More than 100 million people in China face new lockdown as 2nd wave of COVID-19 cases emerge

JILIN, China -- Nearly 108 million people in China's Jilin province could be forced back into lockdown after a growing group of new coronavirus infections triggered a backslide in the nation's push to return to normal.

The abrupt reversal in China's northeast region has once again cut off public transportation, closed schools and led to another round of quarantine.

Fan Pai, who works at a trading company in the nearby province of Liaoning, told Bloomberg News that people are starting to feel "more cautious" again.

"Children playing outside are wearing masks again," she said. "It's frustrating because you don't know when it will end."

The new clusters of coronavirus cases have also ignited everyone's worst fear that a second wave of the deadly disease could be on the horizon.

Wuhan, the Chinese city where the novel coronavirus was first reported in 2019, also saw new cases emerge last week, though neither the cases in Jilin or Wuhan have been as severe as the original outbreak.

Over the weekend, Jilin reported 120 new cases.

Chinese officials initially pinned the contagion's re-entry on Russia, but admitted local transmission also occurred.

How China handles its second wave of coronavirus likely will serve as a template for other countries.

The problem, some say, is that China's record of being less than truthful makes it almost impossible to believe its reported figures and response.

China has been at the center of controversy after being repeatedly accused of sitting on vital, lifesaving information about the severity of the coronavirus.

In recent weeks, the country hasn't done much to improve its image, aggressively going after its own trading partners who have called for an independent investigation into the origins of the virus. On Monday, Beijing imposed an 80.5 percent tariff on Australian beef barely a week after cutting off beef imports from the country after officials publicly backed a probe.

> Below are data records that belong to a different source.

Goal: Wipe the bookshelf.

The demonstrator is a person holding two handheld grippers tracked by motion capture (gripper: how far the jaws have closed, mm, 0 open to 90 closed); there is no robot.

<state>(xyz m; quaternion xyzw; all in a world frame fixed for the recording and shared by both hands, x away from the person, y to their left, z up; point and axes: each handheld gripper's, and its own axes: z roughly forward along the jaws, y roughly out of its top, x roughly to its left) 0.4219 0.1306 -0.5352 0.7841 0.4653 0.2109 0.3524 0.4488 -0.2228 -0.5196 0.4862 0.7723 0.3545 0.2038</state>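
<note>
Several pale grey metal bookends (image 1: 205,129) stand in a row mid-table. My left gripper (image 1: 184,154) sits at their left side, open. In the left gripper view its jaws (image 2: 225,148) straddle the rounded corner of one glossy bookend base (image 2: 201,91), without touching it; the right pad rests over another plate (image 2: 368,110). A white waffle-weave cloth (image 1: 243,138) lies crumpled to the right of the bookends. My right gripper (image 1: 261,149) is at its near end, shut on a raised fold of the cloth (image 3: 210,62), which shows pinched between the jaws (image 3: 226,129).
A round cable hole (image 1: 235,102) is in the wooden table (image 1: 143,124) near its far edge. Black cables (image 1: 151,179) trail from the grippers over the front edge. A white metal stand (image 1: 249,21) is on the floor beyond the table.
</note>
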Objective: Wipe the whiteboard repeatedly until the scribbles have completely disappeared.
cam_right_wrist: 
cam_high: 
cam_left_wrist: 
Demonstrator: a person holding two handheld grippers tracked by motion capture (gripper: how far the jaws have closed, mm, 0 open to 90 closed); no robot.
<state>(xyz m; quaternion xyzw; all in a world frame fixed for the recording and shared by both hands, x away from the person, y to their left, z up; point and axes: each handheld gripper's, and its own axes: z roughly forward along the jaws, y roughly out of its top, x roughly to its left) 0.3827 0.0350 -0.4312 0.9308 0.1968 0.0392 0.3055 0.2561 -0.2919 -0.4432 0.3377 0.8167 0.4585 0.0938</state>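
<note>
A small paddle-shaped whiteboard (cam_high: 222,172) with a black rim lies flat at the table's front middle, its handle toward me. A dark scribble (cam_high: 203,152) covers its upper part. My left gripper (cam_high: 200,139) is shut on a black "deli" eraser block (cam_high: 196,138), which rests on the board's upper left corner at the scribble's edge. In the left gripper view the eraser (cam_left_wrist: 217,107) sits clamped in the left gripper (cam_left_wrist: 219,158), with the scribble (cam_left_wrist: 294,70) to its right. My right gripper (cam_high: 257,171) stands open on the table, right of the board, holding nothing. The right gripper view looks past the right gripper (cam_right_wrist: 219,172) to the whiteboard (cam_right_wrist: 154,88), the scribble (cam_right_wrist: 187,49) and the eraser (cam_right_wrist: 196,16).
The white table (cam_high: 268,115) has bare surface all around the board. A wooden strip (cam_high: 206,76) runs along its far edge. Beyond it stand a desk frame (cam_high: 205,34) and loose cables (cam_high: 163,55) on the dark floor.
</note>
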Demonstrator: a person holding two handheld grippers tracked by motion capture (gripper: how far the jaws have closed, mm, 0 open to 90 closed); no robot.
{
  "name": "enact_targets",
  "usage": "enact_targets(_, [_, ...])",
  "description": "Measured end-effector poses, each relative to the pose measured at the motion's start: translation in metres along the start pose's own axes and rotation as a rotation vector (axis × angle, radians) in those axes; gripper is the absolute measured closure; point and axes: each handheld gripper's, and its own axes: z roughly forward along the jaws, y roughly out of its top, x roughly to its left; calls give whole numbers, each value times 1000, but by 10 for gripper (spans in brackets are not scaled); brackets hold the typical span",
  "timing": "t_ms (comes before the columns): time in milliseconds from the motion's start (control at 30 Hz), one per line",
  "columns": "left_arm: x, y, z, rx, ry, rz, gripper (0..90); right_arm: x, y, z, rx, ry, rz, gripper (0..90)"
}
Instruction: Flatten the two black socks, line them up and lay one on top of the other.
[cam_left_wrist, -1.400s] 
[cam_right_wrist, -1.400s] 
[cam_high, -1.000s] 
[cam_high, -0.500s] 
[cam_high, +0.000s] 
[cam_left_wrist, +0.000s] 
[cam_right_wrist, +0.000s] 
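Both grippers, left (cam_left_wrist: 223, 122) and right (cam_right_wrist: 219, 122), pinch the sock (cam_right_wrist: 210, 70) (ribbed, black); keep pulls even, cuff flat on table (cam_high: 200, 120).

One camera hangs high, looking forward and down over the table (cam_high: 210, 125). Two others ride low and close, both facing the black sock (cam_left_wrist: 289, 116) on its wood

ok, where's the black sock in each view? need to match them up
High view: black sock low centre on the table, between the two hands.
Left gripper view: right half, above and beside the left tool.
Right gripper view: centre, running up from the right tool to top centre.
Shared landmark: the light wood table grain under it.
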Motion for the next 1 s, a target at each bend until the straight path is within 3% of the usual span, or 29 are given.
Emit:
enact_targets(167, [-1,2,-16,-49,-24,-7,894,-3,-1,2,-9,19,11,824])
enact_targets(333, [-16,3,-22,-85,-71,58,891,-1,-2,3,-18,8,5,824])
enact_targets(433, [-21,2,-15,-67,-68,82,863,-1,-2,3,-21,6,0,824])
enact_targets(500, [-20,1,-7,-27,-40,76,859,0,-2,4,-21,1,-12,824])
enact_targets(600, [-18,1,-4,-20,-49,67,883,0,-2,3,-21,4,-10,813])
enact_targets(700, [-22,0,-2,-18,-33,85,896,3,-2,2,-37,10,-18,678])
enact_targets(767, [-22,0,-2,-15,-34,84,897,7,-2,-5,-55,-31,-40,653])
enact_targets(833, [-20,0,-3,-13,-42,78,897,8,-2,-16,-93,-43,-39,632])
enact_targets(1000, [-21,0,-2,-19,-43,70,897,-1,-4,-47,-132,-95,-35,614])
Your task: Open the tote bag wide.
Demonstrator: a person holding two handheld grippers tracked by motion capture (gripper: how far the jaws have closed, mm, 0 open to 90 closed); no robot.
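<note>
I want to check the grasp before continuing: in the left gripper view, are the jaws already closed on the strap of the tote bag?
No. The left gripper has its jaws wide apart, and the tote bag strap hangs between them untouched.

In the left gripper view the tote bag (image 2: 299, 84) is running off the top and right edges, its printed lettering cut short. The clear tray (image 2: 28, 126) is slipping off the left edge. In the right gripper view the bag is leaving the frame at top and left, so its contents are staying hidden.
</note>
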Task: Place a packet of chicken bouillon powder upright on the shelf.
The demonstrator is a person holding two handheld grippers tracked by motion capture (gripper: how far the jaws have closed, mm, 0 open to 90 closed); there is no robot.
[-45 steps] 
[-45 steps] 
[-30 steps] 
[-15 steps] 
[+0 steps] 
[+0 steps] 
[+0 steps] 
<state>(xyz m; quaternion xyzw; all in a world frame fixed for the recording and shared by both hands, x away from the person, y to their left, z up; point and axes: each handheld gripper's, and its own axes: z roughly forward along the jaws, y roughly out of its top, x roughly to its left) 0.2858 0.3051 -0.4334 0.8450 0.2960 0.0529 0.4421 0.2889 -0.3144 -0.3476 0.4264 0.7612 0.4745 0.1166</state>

China also went after Taiwan, trying to silence its doctors and experts by locking them out of a seat at the World Health Assembly, the World Health Organization's annual summit.

Taiwan's doctors were the first to warn the world about human-to-human transmission.

On Monday at the WHA, the European Union's 27-member bloc called for the independent evaluation to "review experiences gained and lessons learned" but China shot down the request, arguing Beijing had provided all relevant data to the WHO and other countries "in a most timely fashion."

"The work should be based on science and professionalism led by the WHO and conducted in an objective and impartial manner," Chinese President Xi Jinping said. "We must strengthen global governance in public health."

As of Tuesday, the killer contagion had infected more than 4.8 million people and claimed more than 319,000 lives worldwide.

China's handling of the pandemic as well as its cozy relationship with the WHO have been criticized by President Donald Trump, as well as Secretary of State Mike Pompeo and several bipartisan lawmakers.

Multiple intelligence reports also claimed China misled the world by purposely underreporting its numbers of patients and deaths. In a classified report sent to the White House more than a month ago, intelligence officials said China's public record of COVID-19 infections was deliberately deceptive and incomplete.

In April, President Trump suspended funding to the WHO and called the medical arm of the United Nations "China-centric." He claimed it had put "political correctness over lifesaving measures." However, the administration is on the brink of restoring some of the funding, "Tucker Carlson Tonight" recently reported.

U.S. Secretary of Health and Human Services Alex Azar II said Monday that the U.S. "supports an independent review of every aspect of WHO's response to the pandemic."

"We must be frank about one of the primary reasons this outbreak spun out of control: There was a failure by this organization to obtain the information that the world needed, and that failure cost many lives," he added.

And without naming names, he said, "In an apparent attempt to conceal this outbreak, at least one member state made a mockery of their transparency obligations, with tremendous costs for the entire world. We saw that WHO failed at its core mission of information sharing and transparency when member states do not act in good faith."